■ WORK ORDER ■
Which lines of the entries below run from the one holding "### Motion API" to the one holding "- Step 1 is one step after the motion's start", inclusive? Set down exactly those lines and no others.
━━━━━━━━━━━━━━━━━━━━
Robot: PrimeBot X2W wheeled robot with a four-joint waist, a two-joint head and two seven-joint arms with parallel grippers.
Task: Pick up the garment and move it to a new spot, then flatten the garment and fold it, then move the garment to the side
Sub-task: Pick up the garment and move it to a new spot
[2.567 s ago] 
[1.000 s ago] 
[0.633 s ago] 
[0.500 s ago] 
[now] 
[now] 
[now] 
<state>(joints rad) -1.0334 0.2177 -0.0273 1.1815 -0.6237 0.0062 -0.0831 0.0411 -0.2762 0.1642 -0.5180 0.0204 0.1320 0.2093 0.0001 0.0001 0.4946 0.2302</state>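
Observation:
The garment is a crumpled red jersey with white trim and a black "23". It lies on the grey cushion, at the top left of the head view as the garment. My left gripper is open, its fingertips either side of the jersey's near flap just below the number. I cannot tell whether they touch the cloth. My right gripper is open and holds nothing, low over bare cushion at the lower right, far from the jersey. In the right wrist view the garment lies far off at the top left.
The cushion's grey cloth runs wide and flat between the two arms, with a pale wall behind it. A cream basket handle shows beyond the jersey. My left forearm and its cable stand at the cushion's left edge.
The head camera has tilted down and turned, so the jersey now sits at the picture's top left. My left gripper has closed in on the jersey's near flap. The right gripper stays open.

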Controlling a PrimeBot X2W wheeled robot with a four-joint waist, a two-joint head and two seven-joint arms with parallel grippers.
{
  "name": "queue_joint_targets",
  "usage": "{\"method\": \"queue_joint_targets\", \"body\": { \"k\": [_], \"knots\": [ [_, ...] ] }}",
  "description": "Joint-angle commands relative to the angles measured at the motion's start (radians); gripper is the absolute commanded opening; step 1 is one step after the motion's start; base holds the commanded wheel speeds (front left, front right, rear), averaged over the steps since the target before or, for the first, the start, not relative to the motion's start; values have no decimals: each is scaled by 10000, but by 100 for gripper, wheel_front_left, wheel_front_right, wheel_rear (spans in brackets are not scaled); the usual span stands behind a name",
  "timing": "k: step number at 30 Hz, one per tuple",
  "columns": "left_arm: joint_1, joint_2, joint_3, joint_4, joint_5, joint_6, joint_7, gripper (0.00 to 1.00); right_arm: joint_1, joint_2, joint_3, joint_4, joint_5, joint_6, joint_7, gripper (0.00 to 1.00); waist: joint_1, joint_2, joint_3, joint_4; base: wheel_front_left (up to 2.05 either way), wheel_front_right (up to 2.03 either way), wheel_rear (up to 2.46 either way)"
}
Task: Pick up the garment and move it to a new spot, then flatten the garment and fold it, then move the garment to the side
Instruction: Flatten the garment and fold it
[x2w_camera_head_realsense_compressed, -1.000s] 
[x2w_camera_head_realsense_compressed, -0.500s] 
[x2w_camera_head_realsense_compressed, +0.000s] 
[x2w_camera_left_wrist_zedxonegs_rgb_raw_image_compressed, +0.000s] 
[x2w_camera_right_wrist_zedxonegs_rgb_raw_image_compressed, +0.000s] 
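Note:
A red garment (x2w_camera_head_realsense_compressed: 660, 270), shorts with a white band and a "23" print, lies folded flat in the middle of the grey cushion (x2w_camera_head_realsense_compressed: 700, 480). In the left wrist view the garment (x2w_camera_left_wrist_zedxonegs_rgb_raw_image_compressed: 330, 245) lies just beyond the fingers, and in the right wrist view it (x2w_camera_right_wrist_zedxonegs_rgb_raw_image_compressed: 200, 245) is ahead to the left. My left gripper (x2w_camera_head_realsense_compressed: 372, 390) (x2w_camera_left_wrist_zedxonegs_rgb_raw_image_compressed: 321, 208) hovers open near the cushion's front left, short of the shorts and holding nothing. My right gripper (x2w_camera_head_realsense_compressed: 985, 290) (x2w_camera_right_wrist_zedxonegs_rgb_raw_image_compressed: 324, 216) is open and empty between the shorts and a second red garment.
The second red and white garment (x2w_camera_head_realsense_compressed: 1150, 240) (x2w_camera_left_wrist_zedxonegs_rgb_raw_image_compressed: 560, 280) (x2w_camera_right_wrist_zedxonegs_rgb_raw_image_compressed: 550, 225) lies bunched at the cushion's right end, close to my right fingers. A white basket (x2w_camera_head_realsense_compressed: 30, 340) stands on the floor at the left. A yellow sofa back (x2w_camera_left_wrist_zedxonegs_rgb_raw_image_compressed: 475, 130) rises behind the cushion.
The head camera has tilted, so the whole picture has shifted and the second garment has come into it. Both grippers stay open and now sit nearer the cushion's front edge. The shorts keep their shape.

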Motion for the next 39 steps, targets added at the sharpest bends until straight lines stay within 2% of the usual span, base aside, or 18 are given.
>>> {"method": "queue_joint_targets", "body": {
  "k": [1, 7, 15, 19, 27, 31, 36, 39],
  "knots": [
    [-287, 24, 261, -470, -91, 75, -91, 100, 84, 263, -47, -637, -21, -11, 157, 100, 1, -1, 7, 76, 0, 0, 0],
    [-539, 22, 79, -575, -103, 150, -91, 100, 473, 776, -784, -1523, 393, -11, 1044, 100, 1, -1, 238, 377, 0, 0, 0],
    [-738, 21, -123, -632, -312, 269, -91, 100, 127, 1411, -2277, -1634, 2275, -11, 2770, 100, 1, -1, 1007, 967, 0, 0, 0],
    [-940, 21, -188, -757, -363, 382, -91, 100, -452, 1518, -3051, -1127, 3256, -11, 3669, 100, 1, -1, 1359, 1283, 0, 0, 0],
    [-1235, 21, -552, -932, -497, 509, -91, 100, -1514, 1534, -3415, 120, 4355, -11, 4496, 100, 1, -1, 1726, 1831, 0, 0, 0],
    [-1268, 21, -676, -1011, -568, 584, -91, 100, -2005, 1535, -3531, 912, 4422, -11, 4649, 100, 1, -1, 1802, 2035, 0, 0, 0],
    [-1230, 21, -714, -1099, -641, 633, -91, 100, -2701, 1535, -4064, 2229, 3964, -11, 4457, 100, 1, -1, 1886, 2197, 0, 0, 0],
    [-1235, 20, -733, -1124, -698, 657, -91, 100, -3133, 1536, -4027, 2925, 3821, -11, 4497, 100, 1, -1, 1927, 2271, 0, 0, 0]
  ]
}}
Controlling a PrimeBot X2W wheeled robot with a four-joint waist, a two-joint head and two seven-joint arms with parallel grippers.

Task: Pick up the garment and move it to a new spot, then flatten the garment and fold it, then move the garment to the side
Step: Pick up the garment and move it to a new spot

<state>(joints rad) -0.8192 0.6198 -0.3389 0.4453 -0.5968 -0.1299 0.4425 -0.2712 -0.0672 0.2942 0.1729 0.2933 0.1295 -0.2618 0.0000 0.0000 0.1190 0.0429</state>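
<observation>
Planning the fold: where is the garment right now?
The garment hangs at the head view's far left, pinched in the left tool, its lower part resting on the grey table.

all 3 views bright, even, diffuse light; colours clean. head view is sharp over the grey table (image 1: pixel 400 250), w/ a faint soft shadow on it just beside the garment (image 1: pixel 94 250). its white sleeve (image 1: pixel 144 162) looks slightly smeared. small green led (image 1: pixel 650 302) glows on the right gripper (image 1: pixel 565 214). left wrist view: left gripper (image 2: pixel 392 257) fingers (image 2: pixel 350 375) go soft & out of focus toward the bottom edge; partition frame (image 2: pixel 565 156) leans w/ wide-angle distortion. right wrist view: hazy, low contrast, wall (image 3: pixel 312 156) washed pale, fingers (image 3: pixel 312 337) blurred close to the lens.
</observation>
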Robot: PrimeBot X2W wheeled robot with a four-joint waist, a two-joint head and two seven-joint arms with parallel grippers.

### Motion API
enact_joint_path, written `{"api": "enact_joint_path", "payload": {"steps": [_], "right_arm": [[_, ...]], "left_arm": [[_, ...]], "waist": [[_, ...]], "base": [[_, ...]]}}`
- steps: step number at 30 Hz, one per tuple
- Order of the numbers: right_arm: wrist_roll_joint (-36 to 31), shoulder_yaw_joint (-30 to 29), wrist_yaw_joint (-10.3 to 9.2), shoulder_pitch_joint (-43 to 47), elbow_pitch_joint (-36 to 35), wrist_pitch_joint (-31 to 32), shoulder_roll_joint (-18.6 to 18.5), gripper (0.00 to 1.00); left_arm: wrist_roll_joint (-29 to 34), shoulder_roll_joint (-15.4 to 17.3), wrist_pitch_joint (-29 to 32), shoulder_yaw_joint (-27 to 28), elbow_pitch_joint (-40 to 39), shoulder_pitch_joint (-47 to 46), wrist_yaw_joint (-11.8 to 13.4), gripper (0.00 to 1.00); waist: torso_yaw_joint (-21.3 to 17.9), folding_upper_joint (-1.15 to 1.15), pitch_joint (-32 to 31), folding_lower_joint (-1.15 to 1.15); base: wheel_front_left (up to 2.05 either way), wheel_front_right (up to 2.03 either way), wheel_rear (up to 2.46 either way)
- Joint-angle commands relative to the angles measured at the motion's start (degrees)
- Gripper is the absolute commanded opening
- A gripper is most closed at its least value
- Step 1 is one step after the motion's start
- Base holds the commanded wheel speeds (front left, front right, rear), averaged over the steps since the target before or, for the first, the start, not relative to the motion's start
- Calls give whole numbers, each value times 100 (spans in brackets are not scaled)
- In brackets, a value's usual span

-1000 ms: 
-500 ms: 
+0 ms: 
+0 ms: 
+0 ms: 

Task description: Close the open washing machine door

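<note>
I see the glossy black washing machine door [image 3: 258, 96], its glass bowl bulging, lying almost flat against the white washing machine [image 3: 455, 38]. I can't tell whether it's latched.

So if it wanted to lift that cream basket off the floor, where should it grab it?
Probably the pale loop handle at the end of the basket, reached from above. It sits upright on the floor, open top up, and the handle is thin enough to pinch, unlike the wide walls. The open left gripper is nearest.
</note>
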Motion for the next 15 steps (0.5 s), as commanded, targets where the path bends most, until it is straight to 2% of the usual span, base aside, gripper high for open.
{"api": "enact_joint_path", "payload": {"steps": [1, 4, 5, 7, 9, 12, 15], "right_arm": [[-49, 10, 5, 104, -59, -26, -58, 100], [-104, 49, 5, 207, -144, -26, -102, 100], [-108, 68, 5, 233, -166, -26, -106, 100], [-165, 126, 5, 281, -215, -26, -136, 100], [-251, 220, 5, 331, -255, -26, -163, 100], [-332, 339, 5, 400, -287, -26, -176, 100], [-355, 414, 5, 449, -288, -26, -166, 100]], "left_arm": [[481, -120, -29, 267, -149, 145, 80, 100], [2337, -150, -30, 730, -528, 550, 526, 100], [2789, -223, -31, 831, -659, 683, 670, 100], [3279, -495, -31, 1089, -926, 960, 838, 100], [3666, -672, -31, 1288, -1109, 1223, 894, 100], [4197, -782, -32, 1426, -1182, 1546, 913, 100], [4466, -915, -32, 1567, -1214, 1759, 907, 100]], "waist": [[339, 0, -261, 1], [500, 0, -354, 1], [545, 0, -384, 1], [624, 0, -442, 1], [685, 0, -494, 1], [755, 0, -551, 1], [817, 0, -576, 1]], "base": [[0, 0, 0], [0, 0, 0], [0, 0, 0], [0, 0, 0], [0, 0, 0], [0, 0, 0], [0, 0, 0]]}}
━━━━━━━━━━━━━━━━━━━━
■ RESULT OF THE EXERCISE ■
### Motion API
enact_joint_path, written `{"api": "enact_joint_path", "payload": {"steps": [_], "right_arm": [[_, ...]], "left_arm": [[_, ...]], "waist": [[_, ...]], "base": [[_, ...]]}}`
- steps: step number at 30 Hz, one per tuple
- Order of the numbers: right_arm: wrist_roll_joint (-36 to 31), shoulder_yaw_joint (-30 to 29), wrist_yaw_joint (-10.3 to 9.2), shoulder_pitch_joint (-43 to 47), elbow_pitch_joint (-36 to 35), wrist_pitch_joint (-31 to 32), shoulder_roll_joint (-18.6 to 18.5), gripper (0.00 to 1.00); left_arm: wrist_roll_joint (-29 to 34), shoulder_roll_joint (-15.4 to 17.3), wrist_pitch_joint (-29 to 32), shoulder_yaw_joint (-27 to 28), elbow_pitch_joint (-40 to 39), shoulder_pitch_joint (-47 to 46), wrist_yaw_joint (-11.8 to 13.4), gripper (0.00 to 1.00); waist: torso_yaw_joint (-21.3 to 17.9), folding_upper_joint (-1.15 to 1.15), pitch_joint (-32 to 31), folding_lower_joint (-1.15 to 1.15); base: wheel_front_left (up to 2.05 either way), wheel_front_right (up to 2.03 either way), wheel_rear (up to 2.46 either way)
- Joint-angle commands relative to the angles measured at the motion's start (degrees)
- Gripper is the absolute commanded opening
- A gripper is most closed at its least value
- Step 1 is one step after the motion's start

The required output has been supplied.